Reproduce only this stretch of the listing below: from the line with "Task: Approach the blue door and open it" through the line with "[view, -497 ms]", exactly as written, with pictures excluded.

* * * *

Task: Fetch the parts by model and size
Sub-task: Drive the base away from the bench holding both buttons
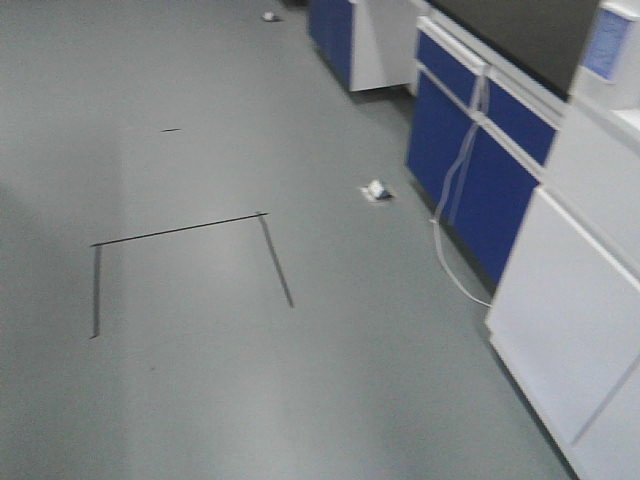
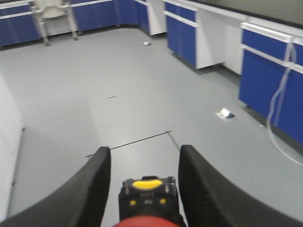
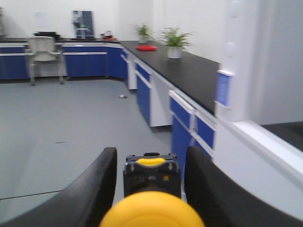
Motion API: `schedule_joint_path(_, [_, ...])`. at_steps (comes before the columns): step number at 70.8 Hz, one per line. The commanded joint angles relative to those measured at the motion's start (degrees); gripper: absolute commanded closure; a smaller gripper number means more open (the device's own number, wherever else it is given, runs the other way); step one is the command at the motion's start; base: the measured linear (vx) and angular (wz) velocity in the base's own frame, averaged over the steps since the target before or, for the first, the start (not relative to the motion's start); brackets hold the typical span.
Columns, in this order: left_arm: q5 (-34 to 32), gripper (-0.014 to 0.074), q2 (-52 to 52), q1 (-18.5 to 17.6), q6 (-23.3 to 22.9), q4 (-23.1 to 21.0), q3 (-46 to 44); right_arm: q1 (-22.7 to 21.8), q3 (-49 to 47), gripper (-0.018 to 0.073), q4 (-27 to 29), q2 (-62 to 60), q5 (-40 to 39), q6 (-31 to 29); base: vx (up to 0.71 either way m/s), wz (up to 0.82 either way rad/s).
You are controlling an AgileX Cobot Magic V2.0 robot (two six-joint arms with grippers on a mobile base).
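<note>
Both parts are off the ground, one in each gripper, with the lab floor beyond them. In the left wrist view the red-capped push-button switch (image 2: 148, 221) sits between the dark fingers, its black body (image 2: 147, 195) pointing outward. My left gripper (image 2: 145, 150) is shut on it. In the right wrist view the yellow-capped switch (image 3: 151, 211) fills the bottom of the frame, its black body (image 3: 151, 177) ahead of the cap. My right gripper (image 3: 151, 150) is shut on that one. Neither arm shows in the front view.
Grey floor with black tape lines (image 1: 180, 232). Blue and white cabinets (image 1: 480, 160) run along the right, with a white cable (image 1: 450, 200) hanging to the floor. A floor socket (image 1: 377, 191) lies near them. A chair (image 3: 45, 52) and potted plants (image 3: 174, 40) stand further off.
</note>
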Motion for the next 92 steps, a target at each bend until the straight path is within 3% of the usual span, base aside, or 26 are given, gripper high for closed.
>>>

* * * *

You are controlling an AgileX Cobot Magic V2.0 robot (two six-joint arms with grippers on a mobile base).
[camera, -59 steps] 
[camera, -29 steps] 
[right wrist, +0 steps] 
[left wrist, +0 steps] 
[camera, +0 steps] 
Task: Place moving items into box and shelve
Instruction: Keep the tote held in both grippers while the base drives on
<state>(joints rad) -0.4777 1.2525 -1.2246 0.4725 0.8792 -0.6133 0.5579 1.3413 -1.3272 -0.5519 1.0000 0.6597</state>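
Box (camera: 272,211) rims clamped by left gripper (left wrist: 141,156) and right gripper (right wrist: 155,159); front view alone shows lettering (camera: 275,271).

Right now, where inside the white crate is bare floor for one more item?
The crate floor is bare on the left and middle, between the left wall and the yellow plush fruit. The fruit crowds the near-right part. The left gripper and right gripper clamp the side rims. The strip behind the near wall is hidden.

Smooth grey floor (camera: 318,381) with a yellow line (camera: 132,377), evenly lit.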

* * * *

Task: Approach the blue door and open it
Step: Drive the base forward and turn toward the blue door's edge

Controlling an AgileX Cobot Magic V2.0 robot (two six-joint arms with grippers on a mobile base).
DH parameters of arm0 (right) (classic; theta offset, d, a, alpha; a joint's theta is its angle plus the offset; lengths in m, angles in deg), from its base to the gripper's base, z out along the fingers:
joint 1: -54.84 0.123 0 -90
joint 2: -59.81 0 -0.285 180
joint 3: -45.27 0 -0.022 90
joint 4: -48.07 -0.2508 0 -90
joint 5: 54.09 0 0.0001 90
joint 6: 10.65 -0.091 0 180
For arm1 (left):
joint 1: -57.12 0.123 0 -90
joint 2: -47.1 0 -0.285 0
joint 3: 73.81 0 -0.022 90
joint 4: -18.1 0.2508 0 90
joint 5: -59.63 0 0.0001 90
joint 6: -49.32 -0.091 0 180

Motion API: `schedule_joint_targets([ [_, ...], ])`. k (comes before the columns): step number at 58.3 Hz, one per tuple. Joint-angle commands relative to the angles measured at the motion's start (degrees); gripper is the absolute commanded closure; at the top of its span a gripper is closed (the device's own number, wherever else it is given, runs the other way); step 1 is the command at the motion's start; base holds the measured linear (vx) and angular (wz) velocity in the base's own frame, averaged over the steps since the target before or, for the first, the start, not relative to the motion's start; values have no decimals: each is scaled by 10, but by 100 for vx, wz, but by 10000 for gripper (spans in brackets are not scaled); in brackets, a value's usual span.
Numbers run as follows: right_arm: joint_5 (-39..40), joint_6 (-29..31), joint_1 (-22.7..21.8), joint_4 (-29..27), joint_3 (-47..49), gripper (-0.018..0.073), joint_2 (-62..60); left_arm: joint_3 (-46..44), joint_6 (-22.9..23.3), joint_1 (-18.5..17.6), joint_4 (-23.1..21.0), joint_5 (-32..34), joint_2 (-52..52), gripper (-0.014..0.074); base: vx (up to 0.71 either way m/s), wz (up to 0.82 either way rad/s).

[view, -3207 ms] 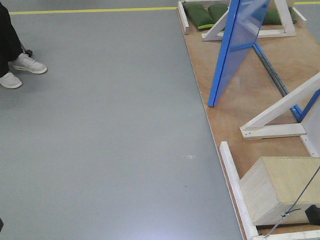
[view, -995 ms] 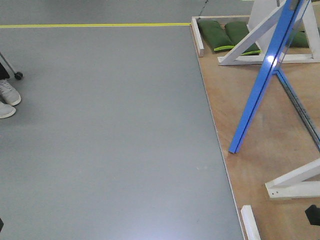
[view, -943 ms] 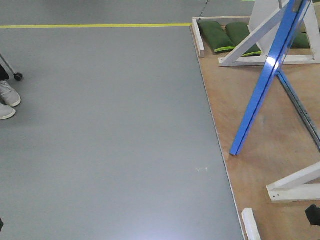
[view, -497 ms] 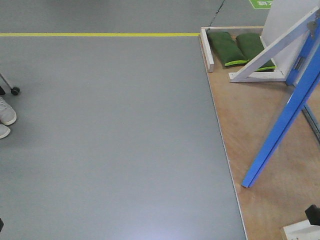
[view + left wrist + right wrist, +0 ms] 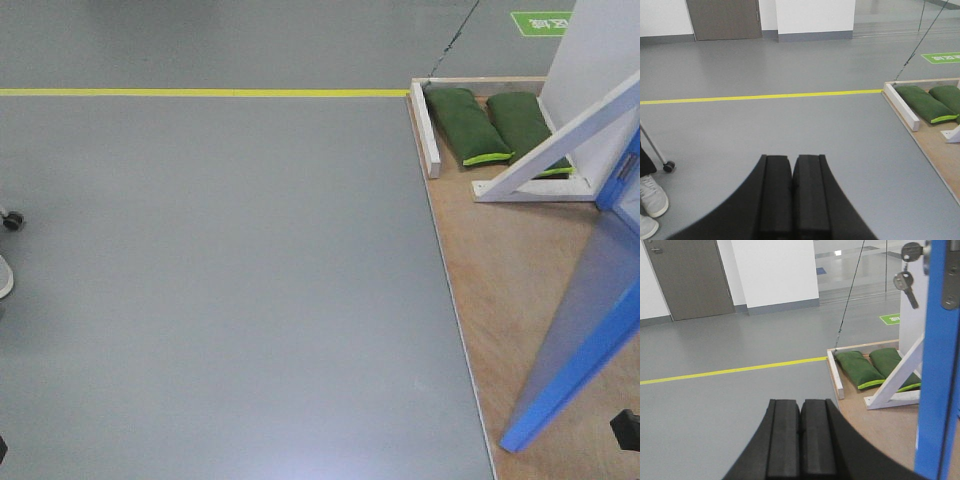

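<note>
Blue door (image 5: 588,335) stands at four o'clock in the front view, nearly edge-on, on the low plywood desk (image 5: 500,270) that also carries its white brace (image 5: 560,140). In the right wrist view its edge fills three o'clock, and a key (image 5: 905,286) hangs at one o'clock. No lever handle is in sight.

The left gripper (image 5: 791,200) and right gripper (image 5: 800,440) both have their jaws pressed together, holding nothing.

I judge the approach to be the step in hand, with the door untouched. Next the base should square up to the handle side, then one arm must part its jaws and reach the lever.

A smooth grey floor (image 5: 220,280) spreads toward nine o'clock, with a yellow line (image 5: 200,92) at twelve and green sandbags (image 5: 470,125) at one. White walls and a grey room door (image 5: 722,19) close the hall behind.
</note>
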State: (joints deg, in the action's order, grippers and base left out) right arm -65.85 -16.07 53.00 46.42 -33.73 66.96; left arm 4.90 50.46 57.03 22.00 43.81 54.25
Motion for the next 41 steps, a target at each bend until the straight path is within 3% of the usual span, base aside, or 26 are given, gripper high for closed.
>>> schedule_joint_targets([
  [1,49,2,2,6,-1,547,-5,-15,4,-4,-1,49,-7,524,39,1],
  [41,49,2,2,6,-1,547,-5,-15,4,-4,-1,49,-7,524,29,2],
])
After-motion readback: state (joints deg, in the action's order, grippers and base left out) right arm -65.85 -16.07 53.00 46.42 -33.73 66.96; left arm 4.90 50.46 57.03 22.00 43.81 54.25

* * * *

# Answer for the task
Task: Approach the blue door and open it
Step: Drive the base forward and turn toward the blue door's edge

Controlling an AgileX Cobot Magic V2.0 robot (two six-joint arms with grippers on a mobile base).
DH parameters of arm0 (right) (classic; theta offset, d, a, alpha; a joint's theta is its angle plus the offset; lengths in m, angles in deg), from its base to the gripper's base, z out along the fingers:
joint 1: -54.84 0.123 0 -90
joint 2: -59.81 0 -0.285 180
joint 3: -45.27 0 -0.022 90
joint 4: -48.07 -0.2508 0 -90
joint 5: 54.09 0 0.0001 90
joint 6: 10.65 -0.091 0 180
For arm1 (left):
joint 1: -57.12 0.123 0 -90
joint 2: -47.1 0 -0.285 0
joint 3: 73.81 0 -0.022 90
joint 4: -18.1 0.2508 0 90
joint 5: -59.63 0 0.0001 90
joint 6: -49.32 -0.091 0 180

Motion API: `schedule_joint_targets([ [_, ...], ])`. k (comes before the columns): step number at 58.3 Hz, one per tuple. Joint-angle commands relative to the angles measured at the motion's start (degrees); gripper is the absolute commanded closure; at the top of its span a gripper is closed (the device's own number, wherever else it is given, runs the other way); step 1 is the command at the motion's start; base holds the measured linear (vx) and angular (wz) velocity in the base's own frame, averaged over the steps since the target before or, for the first, the start, not relative to the motion's start; values have no decimals: each is scaled by 10, but by 100 for vx, wz, but by 10000 for gripper (spans in brackets are not scaled); in brackets, a value's usual span.
Numbers run as follows: right_arm: joint_5 (-39..40), joint_6 (-29..31), joint_1 (-22.7..21.8), joint_4 (-29..27), joint_3 (-47..49), gripper (-0.018..0.073), joint_2 (-62..60); left_arm: joint_3 (-46..44), joint_6 (-22.9..23.3), joint_1 (-18.5..17.6), joint_4 (-23.1..21.0), joint_5 (-32..34), joint_2 (-52..52), gripper (-0.014..0.074); base: vx (up to 0.71 either way m/s), wz (up to 0.82 either way rad/s).

[view, -3207 ms] 
[view, -995 ms] 
[view, -943 ms] 
[view, -497 ms] 

Response complete; there is no more output.